Kendati demikian, target kendaraan listrik di Indonesia belum signifikan dibandingkan dengan populasi kendaraan konvensional yang masih membakar BBM. Pada 2018, populasi kendaraan bermotor di Indonesia hampir menyentuh 150 juta unit. Rantai pasok yang mapan dan harga yang relatif murah masih menjadi pertimbangan bagi masyarakat untuk memiliki kendaraan bermotor konvensional.
Namun, tidak demikian di sejumlah negara lain. Dalam beberapa laporan media, Norwegia dan Belanda hanya akan menjual kendaraan listrik mulai 2025. Jerman dan India melakukan hal yang sama mulai 2030. Demikian pula produsen kendaraan di Swedia yang hanya akan memproduksi kendaraan listrik pada 2030. Sementara Inggris melarang penjualan kendaraan non-listrik setelah 2030. Sekali lagi, kendaraan listrik menjadi sebuah fenomena untuk menggantikan kendaraan konvensional di jalanan.
Keputusan Pertamina yang merespons fenomena tersebut, selain membatalkan rencana membangun kilang baru di Bontang, diikuti rencana bisnis perusahaan untuk bermain di area produksi baterai kendaraan listrik. Sebelumnya, Pertamina juga telah membangun stasiun pengisian daya listrik bagi kendaraan listrik meski dalam jumlah terbatas. Pertamina juga kian serius menggandeng sejumlah badan usaha di dalam negeri dan luar negeri terkait rencana produksi baterai tersebut.
Akan tetapi, bukan berarti pemakaian baterai begitu saja menggantikan BBM di Indonesia. Selain memerlukan waktu, pemerintah juga belum memiliki peta jalan yang jelas terkait pemanfaatan baterai untuk kendaraan. Dalam Rencana Umum Energi Nasional (RUEN), hingga 2050, minyak bumi masih punya peran strategis dalam bauran energi nasional, bersama jenis bahan bakar fosil lain, yaitu batu bara dan gas bumi. Porsi bahan bakar fosil 69 persen, sedangkan sisanya energi terbarukan 31 persen.
Dalam Rencana Umum Energi Nasional (RUEN), sampai 2050 pun, minyak bumi masih punya peran strategis dalam bauran energi nasional, bersama jenis fosil lainnya, yaitu batu bara dan gas bumi.

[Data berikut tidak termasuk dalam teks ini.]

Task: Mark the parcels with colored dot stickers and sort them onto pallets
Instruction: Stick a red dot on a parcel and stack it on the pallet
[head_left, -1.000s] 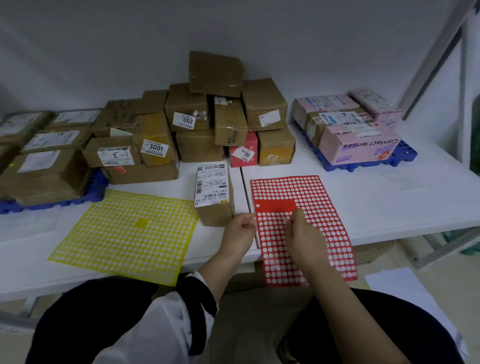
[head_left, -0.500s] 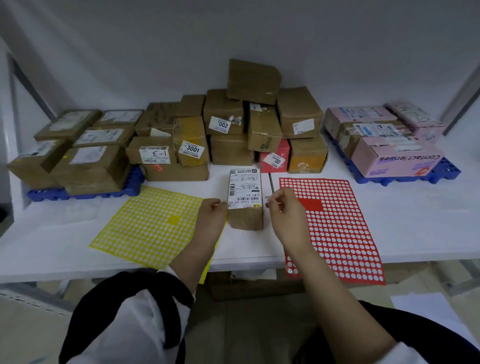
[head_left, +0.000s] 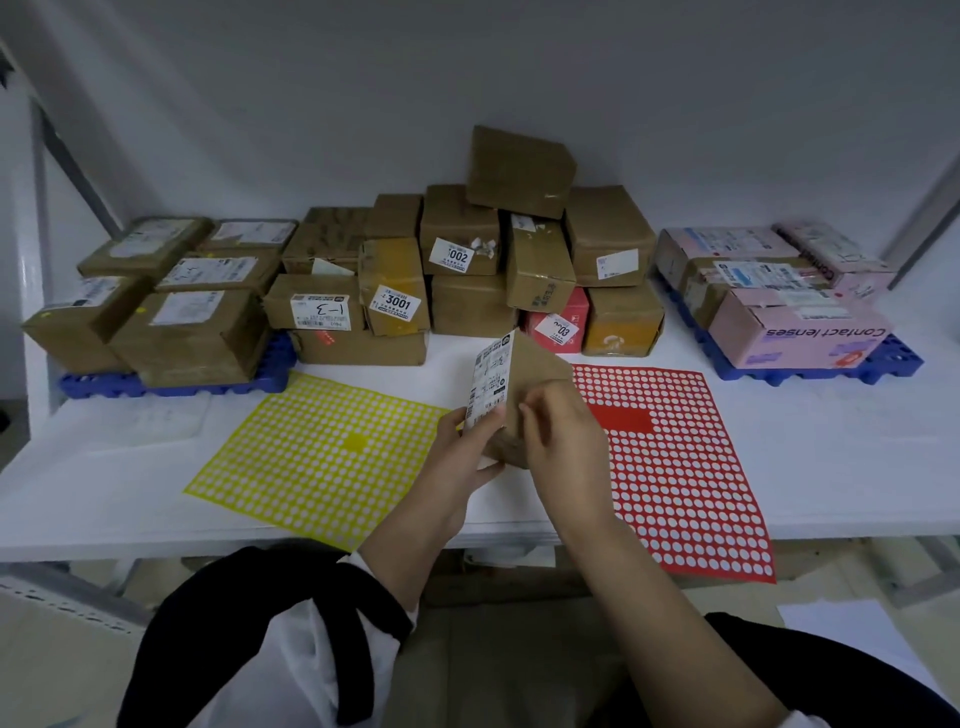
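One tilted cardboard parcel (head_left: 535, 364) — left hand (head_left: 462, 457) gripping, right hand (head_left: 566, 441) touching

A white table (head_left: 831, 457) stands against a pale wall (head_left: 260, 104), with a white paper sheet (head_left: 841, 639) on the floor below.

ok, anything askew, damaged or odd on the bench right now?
Three things. The top box of the middle pile sits twisted and tilted on the boxes under it. The 002 box carries torn label scraps beside its tag. The red sticker sheet hangs over the table's front edge. Nothing spilled.
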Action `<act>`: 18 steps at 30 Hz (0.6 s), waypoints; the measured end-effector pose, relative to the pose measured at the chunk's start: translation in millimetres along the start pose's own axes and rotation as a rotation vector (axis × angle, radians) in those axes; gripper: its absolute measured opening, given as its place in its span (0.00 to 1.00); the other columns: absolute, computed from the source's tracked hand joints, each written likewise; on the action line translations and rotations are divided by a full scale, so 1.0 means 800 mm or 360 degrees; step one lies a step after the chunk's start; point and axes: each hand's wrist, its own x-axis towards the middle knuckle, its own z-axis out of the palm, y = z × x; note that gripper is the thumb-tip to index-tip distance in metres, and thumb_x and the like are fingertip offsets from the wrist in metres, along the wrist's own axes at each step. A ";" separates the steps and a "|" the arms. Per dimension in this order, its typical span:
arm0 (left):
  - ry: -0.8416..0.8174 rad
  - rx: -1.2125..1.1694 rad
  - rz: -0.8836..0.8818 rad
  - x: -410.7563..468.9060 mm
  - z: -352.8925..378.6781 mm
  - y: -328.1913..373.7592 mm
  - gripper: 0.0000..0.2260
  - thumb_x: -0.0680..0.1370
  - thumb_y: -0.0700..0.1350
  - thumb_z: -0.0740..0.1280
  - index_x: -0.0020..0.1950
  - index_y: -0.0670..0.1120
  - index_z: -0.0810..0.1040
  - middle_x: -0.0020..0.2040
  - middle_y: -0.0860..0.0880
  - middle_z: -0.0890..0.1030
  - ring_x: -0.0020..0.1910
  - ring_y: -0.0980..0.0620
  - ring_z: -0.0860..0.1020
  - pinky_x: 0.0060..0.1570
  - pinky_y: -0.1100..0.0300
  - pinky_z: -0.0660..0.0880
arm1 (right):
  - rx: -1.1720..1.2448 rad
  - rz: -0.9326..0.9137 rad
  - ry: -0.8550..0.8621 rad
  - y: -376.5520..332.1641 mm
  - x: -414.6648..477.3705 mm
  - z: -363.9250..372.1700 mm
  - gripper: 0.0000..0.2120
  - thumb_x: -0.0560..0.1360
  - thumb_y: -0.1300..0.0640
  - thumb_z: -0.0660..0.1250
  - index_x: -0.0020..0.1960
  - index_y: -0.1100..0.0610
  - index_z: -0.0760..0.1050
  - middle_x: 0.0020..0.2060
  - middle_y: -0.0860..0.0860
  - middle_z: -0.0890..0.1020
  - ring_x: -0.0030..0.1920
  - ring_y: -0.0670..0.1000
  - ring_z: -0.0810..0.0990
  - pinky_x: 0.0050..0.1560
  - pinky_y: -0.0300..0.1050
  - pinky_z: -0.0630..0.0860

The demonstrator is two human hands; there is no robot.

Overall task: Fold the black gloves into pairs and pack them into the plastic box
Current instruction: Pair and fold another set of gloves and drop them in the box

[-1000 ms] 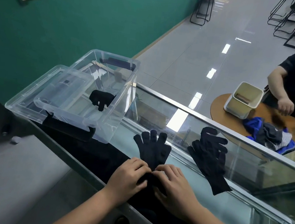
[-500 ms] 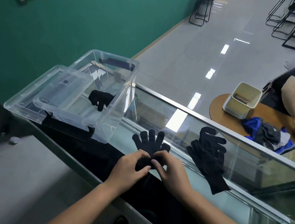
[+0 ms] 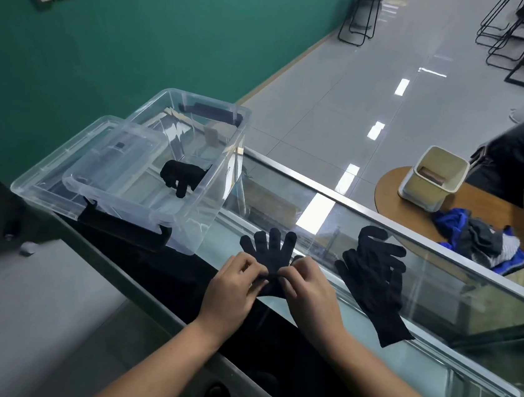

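Observation:
A black glove pair (image 3: 268,252) lies on the glass counter (image 3: 431,361), fingers spread away from me. My left hand (image 3: 231,288) and my right hand (image 3: 308,293) both pinch its folded cuff end, which bunches between my fingertips. To the right, more black gloves (image 3: 372,281) lie stacked flat, untouched. The clear plastic box (image 3: 208,198) stands at the left with a folded black glove bundle (image 3: 182,174) inside. Its clear lid (image 3: 61,172) leans against the box's left side.
The counter drops to a dark gap along its near edge. Beyond the glass, a person sits at a round wooden table (image 3: 391,196) with a beige bin (image 3: 432,178) and a heap of clothes (image 3: 478,237). A green wall rises at the left.
Both my hands moved away from me along the glove, rolling its cuff end up toward the fingers. The glove now looks shorter. The person at the table shifted right.

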 end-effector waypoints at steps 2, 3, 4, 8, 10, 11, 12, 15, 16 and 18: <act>0.0031 0.0110 0.0147 -0.001 0.002 -0.003 0.05 0.78 0.40 0.75 0.52 0.49 0.84 0.50 0.54 0.79 0.48 0.51 0.78 0.47 0.55 0.77 | -0.0102 -0.0228 0.0040 0.007 -0.007 0.001 0.03 0.78 0.61 0.74 0.52 0.56 0.82 0.47 0.54 0.78 0.43 0.57 0.75 0.39 0.50 0.72; 0.0037 0.0145 0.0204 -0.002 0.003 -0.005 0.05 0.79 0.40 0.74 0.52 0.49 0.85 0.50 0.54 0.80 0.49 0.50 0.78 0.47 0.55 0.77 | -0.0129 -0.0311 0.0025 0.012 -0.011 0.001 0.05 0.78 0.63 0.74 0.53 0.56 0.83 0.49 0.54 0.80 0.45 0.57 0.77 0.43 0.49 0.73; 0.0034 0.0167 0.0245 -0.002 0.004 -0.007 0.05 0.79 0.41 0.73 0.53 0.49 0.85 0.51 0.54 0.82 0.50 0.50 0.79 0.48 0.55 0.76 | -0.0139 -0.0355 -0.0005 0.015 -0.014 0.001 0.08 0.76 0.65 0.73 0.54 0.56 0.83 0.52 0.53 0.82 0.48 0.57 0.79 0.46 0.50 0.75; -0.0022 0.0146 0.0285 -0.007 0.006 -0.016 0.09 0.80 0.47 0.74 0.60 0.48 0.86 0.55 0.53 0.83 0.55 0.53 0.80 0.55 0.58 0.77 | -0.0080 -0.0364 -0.0203 0.016 -0.021 -0.010 0.18 0.71 0.63 0.69 0.61 0.56 0.82 0.58 0.52 0.82 0.56 0.56 0.80 0.53 0.51 0.78; -0.0089 0.0124 0.0283 -0.009 0.006 -0.020 0.14 0.78 0.51 0.75 0.62 0.47 0.86 0.57 0.52 0.83 0.57 0.53 0.80 0.59 0.58 0.77 | -0.0057 -0.0338 -0.0292 0.012 -0.021 -0.017 0.18 0.74 0.54 0.71 0.63 0.55 0.80 0.61 0.52 0.80 0.58 0.55 0.79 0.56 0.50 0.77; -0.0119 0.0127 0.0284 -0.009 0.006 -0.022 0.16 0.78 0.51 0.75 0.63 0.47 0.85 0.58 0.52 0.82 0.58 0.52 0.80 0.59 0.58 0.78 | -0.0051 -0.0313 -0.0311 0.011 -0.021 -0.018 0.18 0.75 0.52 0.71 0.64 0.55 0.79 0.61 0.52 0.79 0.59 0.55 0.78 0.57 0.49 0.77; -0.0138 0.0133 0.0283 -0.008 0.006 -0.022 0.17 0.77 0.51 0.75 0.64 0.47 0.85 0.58 0.52 0.82 0.58 0.52 0.80 0.59 0.58 0.78 | -0.0053 -0.0284 -0.0318 0.009 -0.020 -0.018 0.18 0.76 0.50 0.71 0.64 0.54 0.79 0.62 0.52 0.79 0.60 0.55 0.78 0.57 0.49 0.77; -0.0151 0.0164 0.0273 -0.001 0.005 -0.020 0.16 0.76 0.49 0.74 0.63 0.48 0.85 0.56 0.53 0.82 0.55 0.52 0.80 0.56 0.57 0.78 | -0.0101 -0.0209 -0.0303 0.008 -0.016 -0.011 0.16 0.76 0.52 0.71 0.63 0.53 0.78 0.64 0.52 0.79 0.63 0.55 0.77 0.62 0.47 0.74; -0.0149 0.0170 0.0264 0.002 0.004 -0.018 0.15 0.76 0.48 0.73 0.62 0.48 0.85 0.55 0.53 0.82 0.54 0.52 0.81 0.55 0.57 0.78 | -0.0107 -0.0184 -0.0307 0.008 -0.015 -0.010 0.16 0.76 0.52 0.70 0.63 0.53 0.78 0.64 0.51 0.78 0.64 0.54 0.77 0.63 0.47 0.72; -0.0139 0.0106 0.0183 0.008 0.003 -0.014 0.12 0.76 0.48 0.72 0.59 0.49 0.84 0.52 0.54 0.82 0.52 0.53 0.80 0.54 0.59 0.78 | -0.0093 -0.0130 -0.0303 0.007 -0.010 -0.008 0.15 0.76 0.53 0.70 0.62 0.52 0.77 0.62 0.48 0.79 0.63 0.53 0.78 0.63 0.46 0.71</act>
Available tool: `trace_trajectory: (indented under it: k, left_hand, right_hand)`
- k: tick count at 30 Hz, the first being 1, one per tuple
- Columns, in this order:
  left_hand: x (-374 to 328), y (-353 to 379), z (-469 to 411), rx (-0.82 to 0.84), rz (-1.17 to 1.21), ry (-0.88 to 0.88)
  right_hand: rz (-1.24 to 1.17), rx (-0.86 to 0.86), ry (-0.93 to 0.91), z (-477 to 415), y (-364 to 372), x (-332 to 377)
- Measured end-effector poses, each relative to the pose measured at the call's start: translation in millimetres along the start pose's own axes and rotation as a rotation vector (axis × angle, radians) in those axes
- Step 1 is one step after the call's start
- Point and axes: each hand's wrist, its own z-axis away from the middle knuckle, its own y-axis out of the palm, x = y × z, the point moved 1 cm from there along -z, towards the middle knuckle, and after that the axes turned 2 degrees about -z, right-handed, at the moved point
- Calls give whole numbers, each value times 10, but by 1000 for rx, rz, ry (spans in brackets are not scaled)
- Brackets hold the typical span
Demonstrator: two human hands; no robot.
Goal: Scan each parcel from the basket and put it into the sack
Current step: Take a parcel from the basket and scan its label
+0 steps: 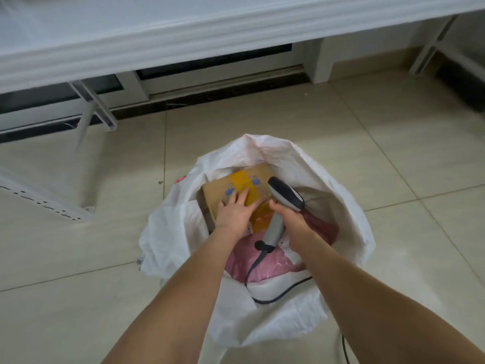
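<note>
A white sack (168, 232) is standing open on the tiled floor (367, 153), its mouth spread wide and facing upward. A cardboard parcel (217, 190), sealed with a band of yellow tape bearing blue marks, is lying inside the sack toward the far side of the opening, tilted slightly. Pink bagged parcels (265, 271) are lying beneath and nearer the person, also within the sack.

The left hand (235, 212) is resting on the top face of the cardboard parcel, fingers lying fairly straight and spread across the tape, not curled round any edge that is showing. The right hand (291, 224) is gripping the handle of a grey handheld scanner (284, 195), fingers wrapped round it; the scanner head is pointing away from the person and is hovering over the right part of the cardboard parcel. A black cable (278, 298) is running from the base of the handle, looping over the near rim of the sack and trailing toward the floor.

A white table (183, 35) is crossing the top of the view, well apart from the sack.
</note>
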Motion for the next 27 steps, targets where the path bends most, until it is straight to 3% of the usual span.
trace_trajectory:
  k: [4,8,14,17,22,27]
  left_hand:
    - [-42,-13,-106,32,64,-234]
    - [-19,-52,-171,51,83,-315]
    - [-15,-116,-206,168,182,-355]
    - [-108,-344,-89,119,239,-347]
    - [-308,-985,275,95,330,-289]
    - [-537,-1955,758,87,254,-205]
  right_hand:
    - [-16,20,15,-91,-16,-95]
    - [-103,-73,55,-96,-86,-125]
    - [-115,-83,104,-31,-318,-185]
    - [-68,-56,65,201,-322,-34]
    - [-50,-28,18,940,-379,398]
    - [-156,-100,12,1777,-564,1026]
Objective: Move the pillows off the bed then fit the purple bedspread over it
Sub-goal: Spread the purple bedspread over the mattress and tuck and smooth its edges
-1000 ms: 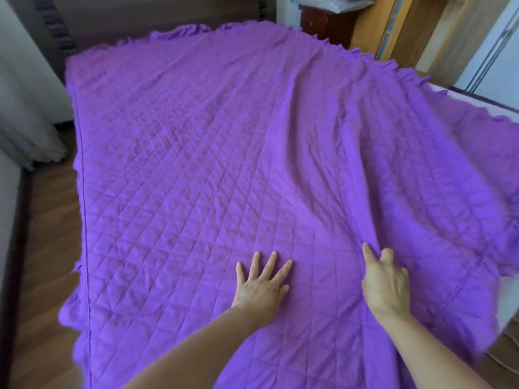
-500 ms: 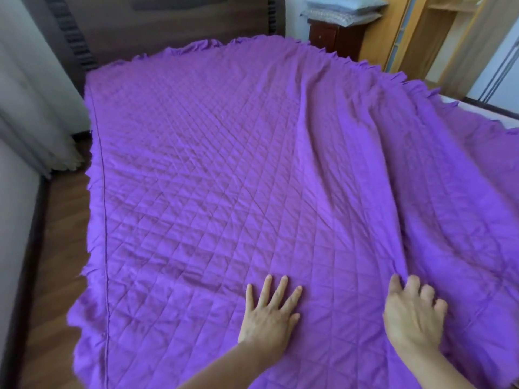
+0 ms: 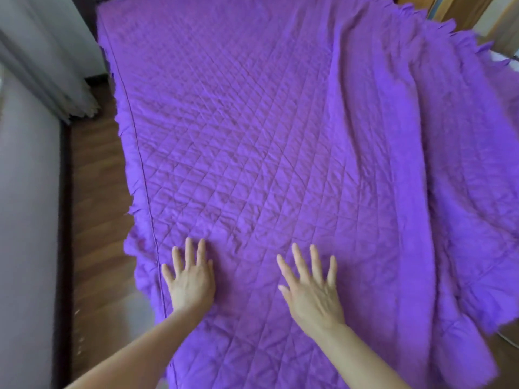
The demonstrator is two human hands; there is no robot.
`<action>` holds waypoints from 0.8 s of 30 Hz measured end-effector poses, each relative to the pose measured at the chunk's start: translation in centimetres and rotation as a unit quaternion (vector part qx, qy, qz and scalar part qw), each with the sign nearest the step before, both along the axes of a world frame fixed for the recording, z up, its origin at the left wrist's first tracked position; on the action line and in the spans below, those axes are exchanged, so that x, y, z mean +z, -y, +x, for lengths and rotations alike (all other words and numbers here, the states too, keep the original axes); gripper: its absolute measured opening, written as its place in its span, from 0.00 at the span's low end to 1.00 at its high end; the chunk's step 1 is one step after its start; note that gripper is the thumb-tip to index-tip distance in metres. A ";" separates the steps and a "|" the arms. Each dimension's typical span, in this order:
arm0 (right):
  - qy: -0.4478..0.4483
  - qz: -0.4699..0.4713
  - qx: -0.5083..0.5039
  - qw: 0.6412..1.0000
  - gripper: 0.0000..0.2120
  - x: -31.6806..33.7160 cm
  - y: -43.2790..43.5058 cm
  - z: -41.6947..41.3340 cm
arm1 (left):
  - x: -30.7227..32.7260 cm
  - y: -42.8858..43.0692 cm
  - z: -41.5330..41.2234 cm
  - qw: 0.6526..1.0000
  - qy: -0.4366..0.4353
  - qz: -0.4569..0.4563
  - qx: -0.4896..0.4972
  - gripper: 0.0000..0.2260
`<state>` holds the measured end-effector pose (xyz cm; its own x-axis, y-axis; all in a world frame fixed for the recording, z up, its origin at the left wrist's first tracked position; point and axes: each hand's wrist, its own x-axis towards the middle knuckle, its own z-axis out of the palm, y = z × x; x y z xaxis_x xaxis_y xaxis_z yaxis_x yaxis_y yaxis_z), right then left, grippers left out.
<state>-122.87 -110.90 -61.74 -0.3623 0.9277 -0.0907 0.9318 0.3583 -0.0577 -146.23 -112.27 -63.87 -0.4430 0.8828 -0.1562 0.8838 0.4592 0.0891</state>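
The purple quilted bedspread [image 3: 266, 141] with a frilled border lies spread over the whole bed. Long folds run down its right side, where it hangs loose. My left hand [image 3: 189, 279] presses flat on it near the left seam, fingers straight and spread. My right hand [image 3: 311, 287] lies flat on the cloth a little to the right, fingers spread too. Neither hand grips the fabric. No pillows are in view, and the bed underneath is hidden by the spread.
Wooden floor [image 3: 92, 220] runs along the bed's left side, bounded by a pale wall [image 3: 25, 220] and a grey curtain [image 3: 42, 60]. Wooden furniture [image 3: 460, 12] stands at the far right corner. A strip of white [image 3: 502, 56] shows past the frill at right.
Both hands have slid leftward across the bedspread. My right hand, curled at a fold before, now lies flat with fingers spread. The view has tilted down and left.
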 end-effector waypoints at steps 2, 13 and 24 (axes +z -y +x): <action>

Pemerintah sebaiknya segera merespons tren pemanfaatan baterai untuk kendaraan sebagai pengganti BBM. Pembuatan peta jalan atau penyesuaian RUEN bisa menjadi salah satu pilihan. Tren ini tak bisa dihindari kecuali Indonesia memilih untuk tertinggal. Di sisi lain, ada komitmen Indonesia untuk mengurangi laju emisi gas rumah kaca lewat penandatanganan Perjanjian Paris 2015.
Tak bisa dimungkiri, pembakaran BBM menjadi salah satu biang pencemaran udara. Apalagi, BBM dengan oktan rendah masih banyak diperjualbelikan, seperti jenis solar, premium, dan pertalite. Kendaraan listrik yang berbasis baterai dapat mengurangi pencemaran udara karena kendaraan jenis ini sama sekali tak menghasilkan gas buang.
Kendaraan listrik bak angin perubahan. Sama ketika kereta kuda digantikan kereta api sejak pemanfaatan batu bara. Waktu yang akan membuktikan, BBM akan menjadi sejarah dan digantikan baterai.